Vitis Tutorials: AI Engine Development (XD100)

Document ID
XD100
Release Date
2026-03-27
Version
2025.2 English

There are two types of interfaces: windows and streams. Memory access (for stored windows) provides much higher bandwidth than streams: 2x40 GB/s vs. 2x5 GB/s (@1.25 GHz). Despite high memory bandwidth from the processor, another AI Engine (bandwidth 40 GB/s) or streams (2x5 GB/s) must fill the data. Somewhere in the kernel cascade, the data originates outside the AI Engine array (PL, DDR, etc.), requiring a stream source.

Window interfaces are used in a ‘ping-pong’ manner to allow for continuous data transfer while maintaining continuous processing. When multiple kernels map to the same AI Engine and communicate through windows, these windows use a single buffer because the kernels do not run simultaneously. Ping-pong buffering processes data only when the buffer completely fills, incurring minimum latency equal to the buffer filling duration. When an AI Engine kernel uses window interfaces, it must acquire a lock to gain access ownership to this memory. Lock acquisition and release takes a minimum of seven cycles per lock, which reduces the time allowed for processing.

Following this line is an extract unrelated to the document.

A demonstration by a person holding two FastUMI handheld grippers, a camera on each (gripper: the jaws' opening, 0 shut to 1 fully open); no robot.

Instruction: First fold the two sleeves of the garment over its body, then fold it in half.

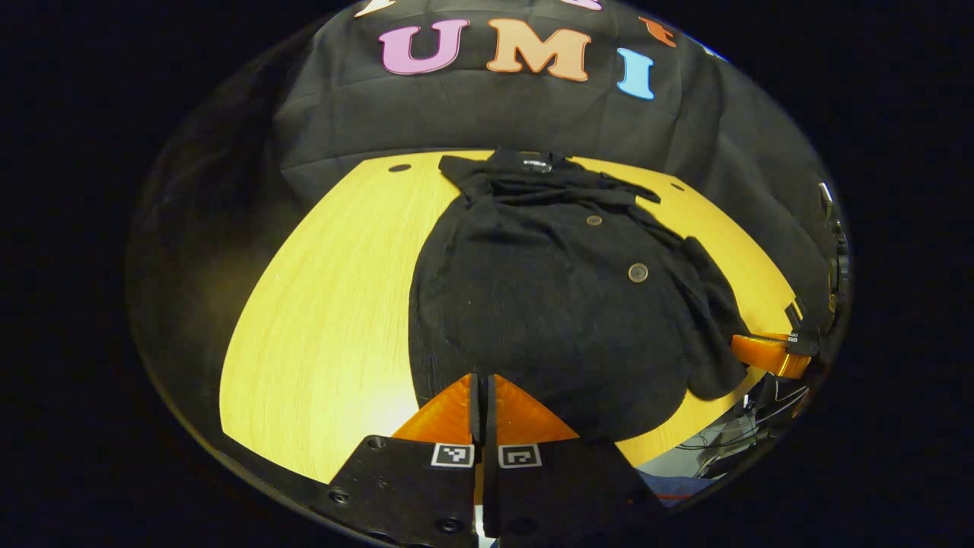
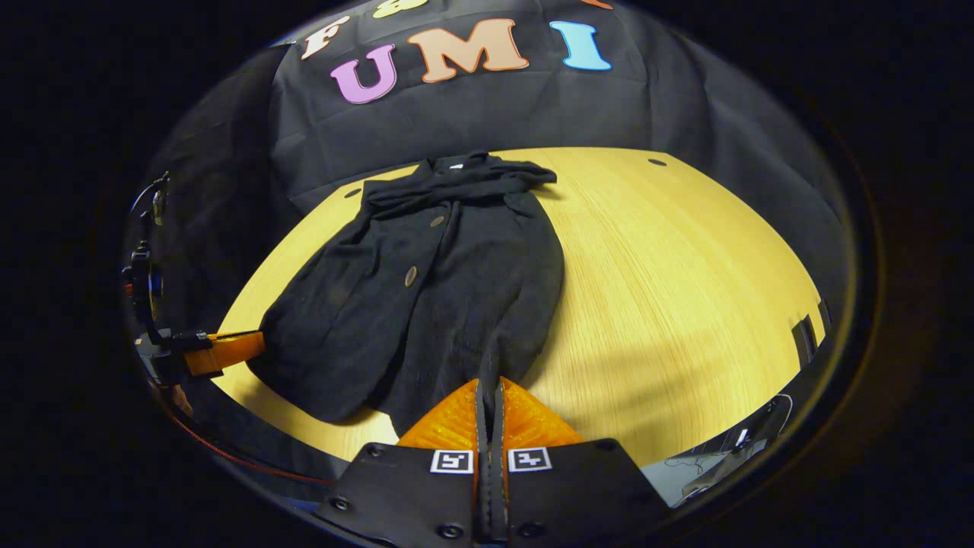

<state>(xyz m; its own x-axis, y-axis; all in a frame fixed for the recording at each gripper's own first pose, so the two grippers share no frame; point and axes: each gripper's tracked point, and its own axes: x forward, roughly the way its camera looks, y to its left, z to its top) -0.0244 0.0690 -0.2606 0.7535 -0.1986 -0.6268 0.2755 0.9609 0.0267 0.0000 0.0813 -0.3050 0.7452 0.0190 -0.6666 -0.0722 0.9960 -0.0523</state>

As a rule of thumb, 900 MSPS (@ 25 GHz) is the maximum sample rate for which window interfaces are a viable solution. When kernel processing takes only a fraction of input window fill time, the utilization ratio falls below 1, enabling multiple kernels to map onto a single AI Engine.

In this tutorial, the goal is to achieve the maximum performance filter implementation, leading to a streaming interface at the input and the output.